Мне с тобой очень нравиться общаться. Честно. И если б я была немного помоложе… А так – ты уж извини. Ой, что-то я разговорилась. Ты не подумай – я не пьяна. Просто у меня истерика.
- Мне ни в чем вас не винить. Зачем?
- Ладно, Ромочка, я тебе обязательно позвоню, как только что-то появится. Целую. Пока-пока.
- До свиданья, - сказал я, точно под гипнозом.
Мои мысли заскакали, как в пинг-понге мячик, от «немного помоложе» до «не пьяна» и обратно. От её реплики потянулись, как сквозняк, смущение и депрессия.
Были ещё пару подобных ночных звонков. Суть их сводилась к тому, что таких хороших людей, как я, нет, и прочими экзальтированными признаниями. От таких звонков мне становилось неловко, пробуждались эротические желания смешанные с прошлым, крепли сомнения в иллюзорности невинного образа.

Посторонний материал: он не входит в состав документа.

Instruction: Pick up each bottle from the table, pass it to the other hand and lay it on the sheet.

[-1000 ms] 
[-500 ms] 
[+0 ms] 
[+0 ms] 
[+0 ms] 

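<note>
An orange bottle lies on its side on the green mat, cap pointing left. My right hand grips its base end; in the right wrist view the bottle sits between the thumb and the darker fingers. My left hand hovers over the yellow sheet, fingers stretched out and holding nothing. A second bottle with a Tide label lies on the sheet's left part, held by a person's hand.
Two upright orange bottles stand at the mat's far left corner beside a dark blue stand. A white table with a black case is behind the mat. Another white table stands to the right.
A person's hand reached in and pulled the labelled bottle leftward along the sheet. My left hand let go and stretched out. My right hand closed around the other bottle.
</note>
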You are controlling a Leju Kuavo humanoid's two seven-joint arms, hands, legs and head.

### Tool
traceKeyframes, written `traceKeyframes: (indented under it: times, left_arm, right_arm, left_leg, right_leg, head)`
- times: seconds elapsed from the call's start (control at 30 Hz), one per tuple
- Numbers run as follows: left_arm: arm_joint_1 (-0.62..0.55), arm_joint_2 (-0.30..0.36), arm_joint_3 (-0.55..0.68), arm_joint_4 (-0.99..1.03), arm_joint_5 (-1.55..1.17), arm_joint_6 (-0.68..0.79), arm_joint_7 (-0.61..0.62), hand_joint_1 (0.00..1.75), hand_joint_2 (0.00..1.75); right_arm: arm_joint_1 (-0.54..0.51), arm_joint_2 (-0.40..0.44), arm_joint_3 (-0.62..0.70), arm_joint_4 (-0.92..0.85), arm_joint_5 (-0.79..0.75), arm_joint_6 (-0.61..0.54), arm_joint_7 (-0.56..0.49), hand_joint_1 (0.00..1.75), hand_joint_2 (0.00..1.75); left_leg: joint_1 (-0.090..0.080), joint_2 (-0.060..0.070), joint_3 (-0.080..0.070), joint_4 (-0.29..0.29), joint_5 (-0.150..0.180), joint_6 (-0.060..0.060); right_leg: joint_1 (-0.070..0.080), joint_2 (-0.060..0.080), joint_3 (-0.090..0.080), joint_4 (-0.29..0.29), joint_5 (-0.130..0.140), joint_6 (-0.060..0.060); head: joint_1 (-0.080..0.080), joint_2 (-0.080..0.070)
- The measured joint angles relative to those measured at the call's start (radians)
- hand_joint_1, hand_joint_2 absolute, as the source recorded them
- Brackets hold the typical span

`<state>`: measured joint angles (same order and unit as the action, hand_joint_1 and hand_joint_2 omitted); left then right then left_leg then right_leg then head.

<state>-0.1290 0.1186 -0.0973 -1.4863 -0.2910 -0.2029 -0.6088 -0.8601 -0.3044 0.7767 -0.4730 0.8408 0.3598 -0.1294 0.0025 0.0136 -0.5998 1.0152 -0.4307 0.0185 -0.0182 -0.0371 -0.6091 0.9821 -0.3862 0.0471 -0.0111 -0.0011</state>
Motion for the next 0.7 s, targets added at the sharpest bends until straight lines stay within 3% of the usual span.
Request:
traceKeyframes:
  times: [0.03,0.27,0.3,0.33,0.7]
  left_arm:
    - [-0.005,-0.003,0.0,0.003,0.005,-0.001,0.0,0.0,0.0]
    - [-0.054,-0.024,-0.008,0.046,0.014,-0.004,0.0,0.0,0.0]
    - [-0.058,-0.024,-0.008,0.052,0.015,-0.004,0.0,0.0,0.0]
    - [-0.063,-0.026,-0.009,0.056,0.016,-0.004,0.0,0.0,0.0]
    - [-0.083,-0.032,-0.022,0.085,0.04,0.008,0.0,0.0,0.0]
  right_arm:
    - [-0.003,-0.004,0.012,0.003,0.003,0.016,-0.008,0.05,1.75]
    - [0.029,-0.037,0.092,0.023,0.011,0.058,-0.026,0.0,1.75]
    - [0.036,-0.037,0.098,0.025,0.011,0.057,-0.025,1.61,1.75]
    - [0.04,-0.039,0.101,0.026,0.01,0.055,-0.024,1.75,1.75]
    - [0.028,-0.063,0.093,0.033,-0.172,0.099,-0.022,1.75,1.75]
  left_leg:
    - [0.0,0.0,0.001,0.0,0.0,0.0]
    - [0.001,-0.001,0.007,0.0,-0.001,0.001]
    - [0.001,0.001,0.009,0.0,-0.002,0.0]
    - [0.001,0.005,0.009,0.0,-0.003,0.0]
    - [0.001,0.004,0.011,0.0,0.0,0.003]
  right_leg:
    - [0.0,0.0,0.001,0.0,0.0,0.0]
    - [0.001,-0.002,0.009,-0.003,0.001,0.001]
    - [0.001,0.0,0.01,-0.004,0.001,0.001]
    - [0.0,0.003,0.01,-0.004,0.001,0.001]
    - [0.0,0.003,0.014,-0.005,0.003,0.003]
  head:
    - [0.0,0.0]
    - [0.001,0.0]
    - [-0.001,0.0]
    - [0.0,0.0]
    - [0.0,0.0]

Слишком резкий контраст: Bjork у меня в комнате и в телефонной трубке.
Я навёл справки: два незнающих друг друга человека, но знакомых с Bjork ни один год, подтвердили мои догадки: она систематически выпивает со своим сожителем.
При очередной встречи мне ничего не оставалась, как озвучить очевидное без нюансов о личной жизни.
- Хотелось бы посмотреть на этих людей, которым ты веришь больше, чем мне?
- Зачем? Вы их итак знаете.
- Не надо было мне говорить о твоей книжке…
- Да причём здесь книжка?.. Прошло чуть меньше года, а ваша ситуация никак не изменилась: ни здоровья, ни работы.
- Тебе так важно, куда я трачу твои деньги?
- Мне важны изменения – их нет.
- Что ж, извини за беспокойство, - в ёё голосе зазвучала гордость. – А деньги я тебе обязательно верну.
- Как хотите, - я ответил равнодушием.
- Всего доброго.
- И вам…
Примерно спустя два месяца Bjork принесла мне пять тысяч.
- Сколько ещё я тебе должна? – она не скрывала уязвлённого самолюбия.
- Ещё пять тысяч.
- И всё?
- Да.
- Хорошо. Я принесу.
- Ладно.
Когда Bjork ушла, у меня возник образ, объясняющий всю неустроенность её жизни: бабочка.